▸ Dataset excerpts:
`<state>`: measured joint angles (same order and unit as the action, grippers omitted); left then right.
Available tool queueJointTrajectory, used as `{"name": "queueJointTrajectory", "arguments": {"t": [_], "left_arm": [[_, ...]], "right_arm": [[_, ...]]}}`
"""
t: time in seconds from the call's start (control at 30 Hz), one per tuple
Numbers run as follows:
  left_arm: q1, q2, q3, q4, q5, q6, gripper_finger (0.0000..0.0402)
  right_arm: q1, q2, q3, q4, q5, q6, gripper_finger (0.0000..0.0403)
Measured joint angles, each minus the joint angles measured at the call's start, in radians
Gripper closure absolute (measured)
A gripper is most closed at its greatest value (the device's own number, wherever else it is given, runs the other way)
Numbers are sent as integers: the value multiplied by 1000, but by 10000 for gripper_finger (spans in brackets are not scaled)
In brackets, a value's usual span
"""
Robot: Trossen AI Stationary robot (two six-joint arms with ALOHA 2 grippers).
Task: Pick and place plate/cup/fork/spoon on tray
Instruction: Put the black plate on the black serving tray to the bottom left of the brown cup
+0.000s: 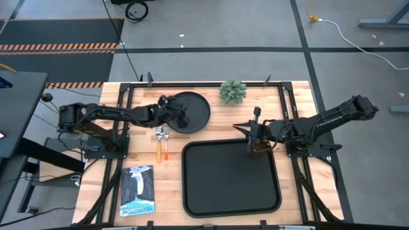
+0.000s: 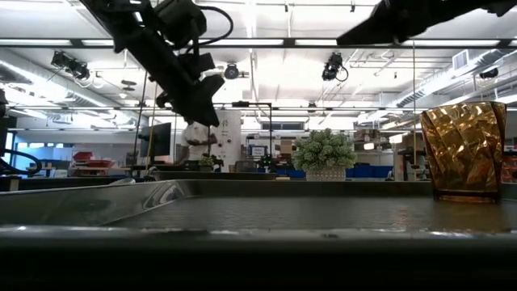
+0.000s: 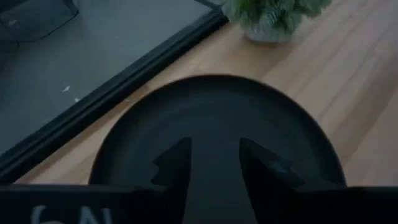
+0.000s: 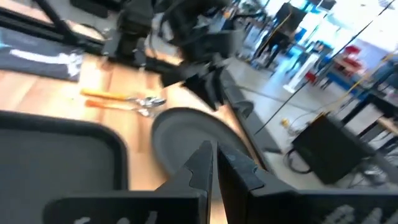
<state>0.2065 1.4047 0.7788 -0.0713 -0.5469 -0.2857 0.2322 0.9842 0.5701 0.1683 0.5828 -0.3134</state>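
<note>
The round black plate [image 1: 195, 108] lies on the wooden table at the far middle; it also shows in the left wrist view [image 3: 211, 106]. My left gripper [image 1: 177, 115] hovers open over the plate's left part, its fingers [image 3: 174, 165] apart above the plate. The amber cup [image 2: 464, 149] stands upright in the far right corner of the black tray [image 1: 230, 185]. My right gripper [image 1: 246, 128] is shut and empty, raised just beyond the cup [image 1: 259, 148]. The spoon [image 1: 159, 148] and the fork [image 1: 166, 148] lie side by side left of the tray.
A small green potted plant [image 1: 233, 91] stands at the far edge, right of the plate. A booklet [image 1: 137, 190] lies at the near left. Most of the tray's floor [image 2: 283, 214] is bare.
</note>
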Motion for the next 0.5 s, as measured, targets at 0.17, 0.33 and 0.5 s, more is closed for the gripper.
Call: {"name": "queueJointTrajectory", "arguments": {"t": [0.17, 0.33, 0.5], "left_arm": [[16, 25, -1, -39, -7, 101, 257], [90, 29, -1, -45, 0, 228, 257], [163, 29, -30, 86, 95, 322, 257]], "right_arm": [[-77, 14, 0, 110, 0, -52, 373], [-177, 43, 0, 156, -6, 10, 373], [-263, 93, 0, 214, -82, 72, 373]]}}
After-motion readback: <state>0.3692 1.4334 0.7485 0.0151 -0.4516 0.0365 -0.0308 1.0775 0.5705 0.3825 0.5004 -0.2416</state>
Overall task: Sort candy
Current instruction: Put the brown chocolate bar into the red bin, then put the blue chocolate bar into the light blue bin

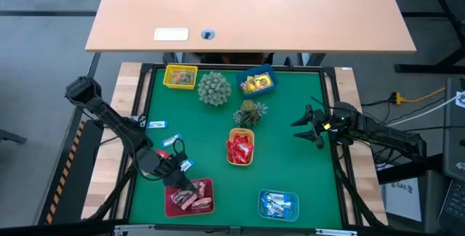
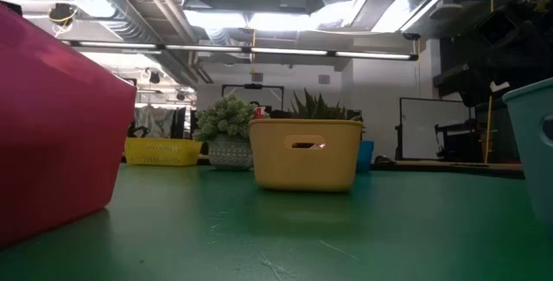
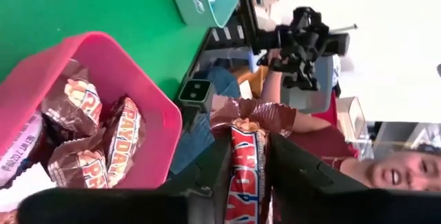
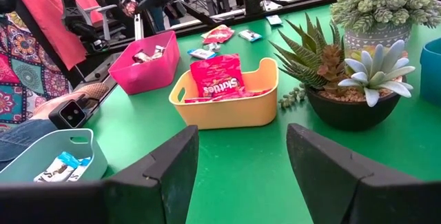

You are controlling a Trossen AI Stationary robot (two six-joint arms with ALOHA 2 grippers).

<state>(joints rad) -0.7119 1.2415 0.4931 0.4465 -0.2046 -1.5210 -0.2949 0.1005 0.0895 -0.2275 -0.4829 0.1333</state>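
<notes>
My left gripper [image 1: 183, 180] hovers at the far left corner of the pink tray [image 1: 190, 197], shut on a brown-and-red wrapped candy [image 3: 244, 172]. The pink tray [image 3: 138, 93] holds several like candies [image 3: 86, 138]. Red candy packs fill the orange tray [image 1: 241, 149], yellow ones the blue tray [image 1: 256, 82], and blue-white ones the teal tray [image 1: 278, 204]. Two loose candies [image 1: 164, 133] lie on the green mat left of centre. My right gripper [image 1: 309, 125] waits open at the table's right side, with nothing between its fingers [image 4: 172, 169]. My left gripper pinches the wrapped candy between its two fingers [image 3: 293, 172], which lie along it. The candy's crimped end [image 3: 253, 116] sticks out past the fingertips. The candy hangs clear of the mat, beside the pink tray's rim. The fingers point nearly level, toward the table's near right.
A yellow tray [image 1: 180, 76] stands at the far left. A spiky plant ball [image 1: 213, 88] and a potted succulent [image 1: 249, 112] stand at the far middle. A person sits beyond the table's near edge [image 3: 386, 172]. Open green mat lies between the trays.
</notes>
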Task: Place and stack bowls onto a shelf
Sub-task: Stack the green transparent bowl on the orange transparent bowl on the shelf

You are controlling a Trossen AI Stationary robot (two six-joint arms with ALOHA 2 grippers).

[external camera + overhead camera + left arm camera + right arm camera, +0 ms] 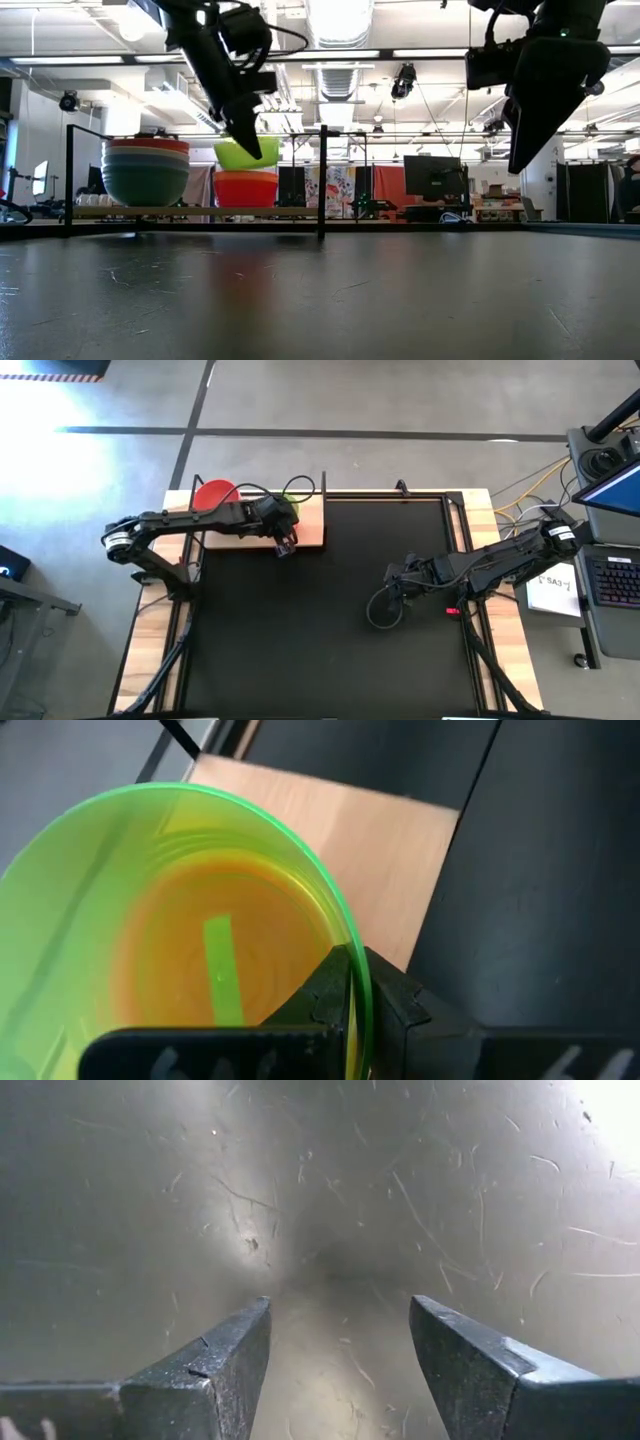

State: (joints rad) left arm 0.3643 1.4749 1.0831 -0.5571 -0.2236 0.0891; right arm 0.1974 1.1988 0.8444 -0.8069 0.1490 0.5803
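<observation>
The wooden shelf (312,525) (200,212) stands at the table's far left. My left gripper (283,525) (250,140) (355,1010) is above it, shut on a translucent green bowl (240,154) (180,920) (295,510). That bowl sits directly over an orange-red bowl (245,188) resting on the board. A nested stack of bowls (145,170), red rim on top (215,493), stands to its left. My right gripper (395,575) (520,150) (340,1340) hangs open above the black table, holding nothing. My left gripper pinches the green bowl's rim (350,960), one finger (320,990) inside the bowl and one (395,995) outside its wall. It comes from above, slanting down. The bowl sits upright over the orange-red bowl; whether it rests in it, I cannot tell.
Thin black frame posts (322,180) (68,175) rise at the shelf's ends. The black table top (330,620) stretches between the two arms. A loop of cable (385,605) hangs by the right arm. A laptop and papers (560,585) lie off the table's right side.
</observation>
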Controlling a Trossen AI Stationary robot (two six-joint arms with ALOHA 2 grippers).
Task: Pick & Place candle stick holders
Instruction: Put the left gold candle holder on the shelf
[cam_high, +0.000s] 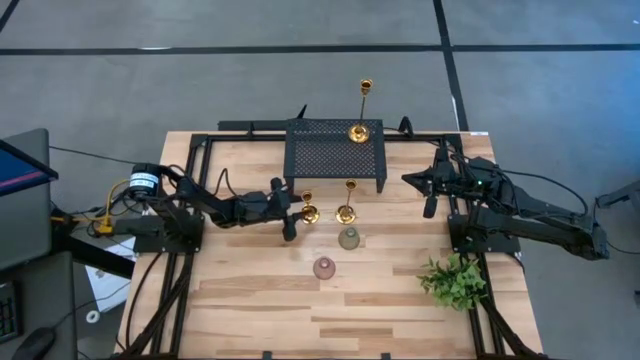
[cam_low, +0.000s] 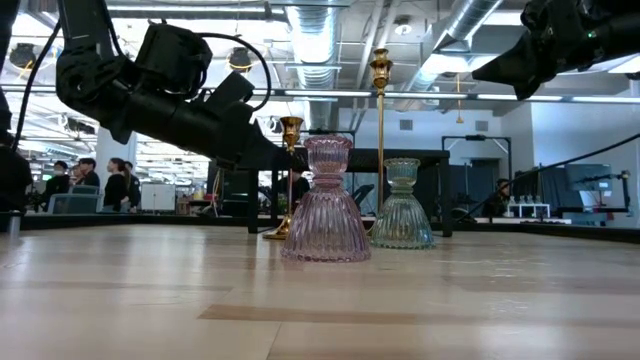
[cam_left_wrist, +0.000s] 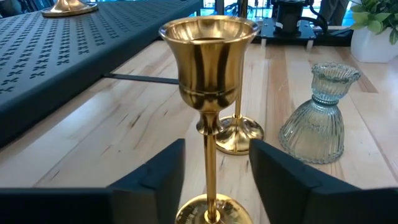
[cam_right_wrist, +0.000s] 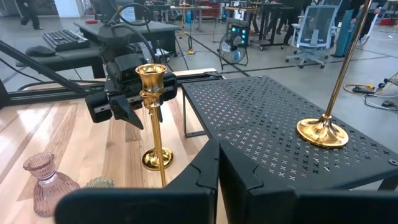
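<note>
A short gold candlestick (cam_high: 309, 212) stands on its round base on the table; its cup (cam_left_wrist: 208, 53) and stem show close in the left wrist view. My left gripper (cam_left_wrist: 216, 152) is open, one finger on either side of the thin stem, without touching it. A taller gold candlestick (cam_high: 346, 213) stands just right of it. The tallest one (cam_high: 360, 128) stands on the black rack (cam_high: 330, 155). The grey-green holder (cam_high: 349, 238) and the pink holder (cam_high: 324, 267) stand nearer. My right gripper (cam_high: 430, 203) is shut and empty beyond the rack's right end.
The leafy plant sprig (cam_high: 455, 280) lies at the near right of the table. The black rack's frame runs along the far edge. Bare wood lies at the near left (cam_high: 230, 300). People show in the room behind, far from the table.
</note>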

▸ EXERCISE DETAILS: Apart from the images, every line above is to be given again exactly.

▸ ANSWER FOR THE TASK:
`<state>`: measured joint angles (same order and unit as the action, grippers omitted); left then right.
Available tool queueJointTrajectory, used as `{"name": "queueJointTrajectory", "arguments": {"t": [_], "left_arm": [[_, ...]], "right_arm": [[_, ...]]}}`
"""
t: time in seconds from the call's start (control at 30 Hz), one per tuple
Numbers run as follows:
  left_arm: q1, q2, q3, q4, q5, q6, gripper_finger (0.0000..0.0402)
  right_arm: q1, q2, q3, q4, q5, q6, gripper_finger (0.0000..0.0403)
Measured joint angles, each minus the joint angles measured at the call's start, in radians
Gripper closure absolute (measured)
A gripper is most closed at its greatest value (the device's own number, wherever else it is given, runs the other way)
Numbers are sent as integers: the value multiplied by 1000, but by 10000 for gripper_finger (spans in brackets are not scaled)
In brackets, a value's usual span
"""
Robot: Trossen AI Stationary robot (two six-joint arms with ALOHA 2 grippers).
Task: Pick and place plate/cup/fork/spoon on tray
Instruction: Put the black plate on the black serving tray to the bottom left of the brown cup
+0.000s: 
+0.000s: 
+0.000s: 
+0.000s: 
<state>0.2065 1.4047 0.7788 -0.0713 -0.5469 -0.2857 0.2322 0.9842 0.5701 0.1683 0.5828 -0.3134</state>
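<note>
The round black plate [image 1: 195, 108] lies on the wooden table at the far middle; it also shows in the left wrist view [image 3: 211, 106]. My left gripper [image 1: 177, 115] hovers open over the plate's left part, its fingers [image 3: 174, 165] apart above the plate. The amber cup [image 2: 464, 149] stands upright in the far right corner of the black tray [image 1: 230, 185]. My right gripper [image 1: 246, 128] is shut and empty, raised just beyond the cup [image 1: 259, 148]. The spoon [image 1: 159, 148] and the fork [image 1: 166, 148] lie side by side left of the tray.
A small green potted plant [image 1: 233, 91] stands at the far edge, right of the plate. A booklet [image 1: 137, 190] lies at the near left. Most of the tray's floor [image 2: 283, 214] is bare.
</note>
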Motion for the next 0.5 s, as measured, targets at 0.17, 0.33 and 0.5 s, more is closed for the gripper.
Call: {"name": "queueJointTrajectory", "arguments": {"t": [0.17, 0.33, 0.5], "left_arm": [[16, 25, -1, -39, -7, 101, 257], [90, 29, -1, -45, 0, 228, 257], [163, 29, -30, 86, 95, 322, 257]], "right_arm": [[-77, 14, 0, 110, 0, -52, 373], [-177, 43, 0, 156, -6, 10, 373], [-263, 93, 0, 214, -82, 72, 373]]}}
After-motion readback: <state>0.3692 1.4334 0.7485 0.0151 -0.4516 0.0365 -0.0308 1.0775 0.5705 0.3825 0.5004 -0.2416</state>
Overall task: Sort candy
Current instruction: Put the brown chocolate bar into the red bin, then put the blue chocolate bar into the light blue bin


You are controlling a Trossen AI Stationary robot (two six-joint arms with ALOHA 2 grippers).

<state>(joints rad) -0.7119 1.2415 0.4931 0.4465 -0.2046 -1.5210 -0.2949 0.1005 0.0895 -0.2275 -0.4829 0.1333</state>
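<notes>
My left gripper [image 1: 183, 180] hovers at the far left corner of the pink tray [image 1: 190, 197], shut on a brown-and-red wrapped candy [image 3: 244, 172]. The pink tray [image 3: 138, 93] holds several like candies [image 3: 86, 138]. Red candy packs fill the orange tray [image 1: 241, 149], yellow ones the blue tray [image 1: 256, 82], and blue-white ones the teal tray [image 1: 278, 204]. Two loose candies [image 1: 164, 133] lie on the green mat left of centre. My right gripper [image 1: 309, 125] waits open at the table's right side, with nothing between its fingers [image 4: 172, 169]. My left gripper pinches the wrapped candy between its two fingers [image 3: 293, 172], which lie along it. The candy's crimped end [image 3: 253, 116] sticks out past the fingertips. The candy hangs clear of the mat, beside the pink tray's rim. The fingers point nearly level, toward the table's near right.
A yellow tray [image 1: 180, 76] stands at the far left. A spiky plant ball [image 1: 213, 88] and a potted succulent [image 1: 249, 112] stand at the far middle. A person sits beyond the table's near edge [image 3: 386, 172]. Open green mat lies between the trays.
</notes>
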Task: Place and stack bowls onto a shelf
Sub-task: Stack the green transparent bowl on the orange transparent bowl on the shelf

You are controlling a Trossen AI Stationary robot (two six-joint arms with ALOHA 2 grippers).

[external camera + overhead camera + left arm camera + right arm camera, +0 ms] 

State: (joints rad) left arm 0.3643 1.4749 1.0831 -0.5571 -0.2236 0.0891; right arm 0.1974 1.1988 0.8444 -0.8069 0.1490 0.5803
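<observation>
The wooden shelf (312,525) (200,212) stands at the table's far left. My left gripper (283,525) (250,140) (355,1010) is above it, shut on a translucent green bowl (240,154) (180,920) (295,510). That bowl sits directly over an orange-red bowl (245,188) resting on the board. A nested stack of bowls (145,170), red rim on top (215,493), stands to its left. My right gripper (395,575) (520,150) (340,1340) hangs open above the black table, holding nothing. My left gripper pinches the green bowl's rim (350,960), one finger (320,990) inside the bowl and one (395,995) outside its wall. It comes from above, slanting down. The bowl sits upright over the orange-red bowl; whether it rests in it, I cannot tell.
Thin black frame posts (322,180) (68,175) rise at the shelf's ends. The black table top (330,620) stretches between the two arms. A loop of cable (385,605) hangs by the right arm. A laptop and papers (560,585) lie off the table's right side.
</observation>
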Controlling a Trossen AI Stationary robot (two six-joint arms with ALOHA 2 grippers).
Task: Pick & Place candle stick holders
Instruction: Put the left gold candle holder on the shelf
[cam_high, +0.000s] 
[cam_low, +0.000s] 
[cam_left_wrist, +0.000s] 
[cam_right_wrist, +0.000s] 
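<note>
A short gold candlestick (cam_high: 309, 212) stands on its round base on the table; its cup (cam_left_wrist: 208, 53) and stem show close in the left wrist view. My left gripper (cam_left_wrist: 216, 152) is open, one finger on either side of the thin stem, without touching it. A taller gold candlestick (cam_high: 346, 213) stands just right of it. The tallest one (cam_high: 360, 128) stands on the black rack (cam_high: 330, 155). The grey-green holder (cam_high: 349, 238) and the pink holder (cam_high: 324, 267) stand nearer. My right gripper (cam_high: 430, 203) is shut and empty beyond the rack's right end.
The leafy plant sprig (cam_high: 455, 280) lies at the near right of the table. The black rack's frame runs along the far edge. Bare wood lies at the near left (cam_high: 230, 300). People show in the room behind, far from the table.
</note>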

The complete output has now been given.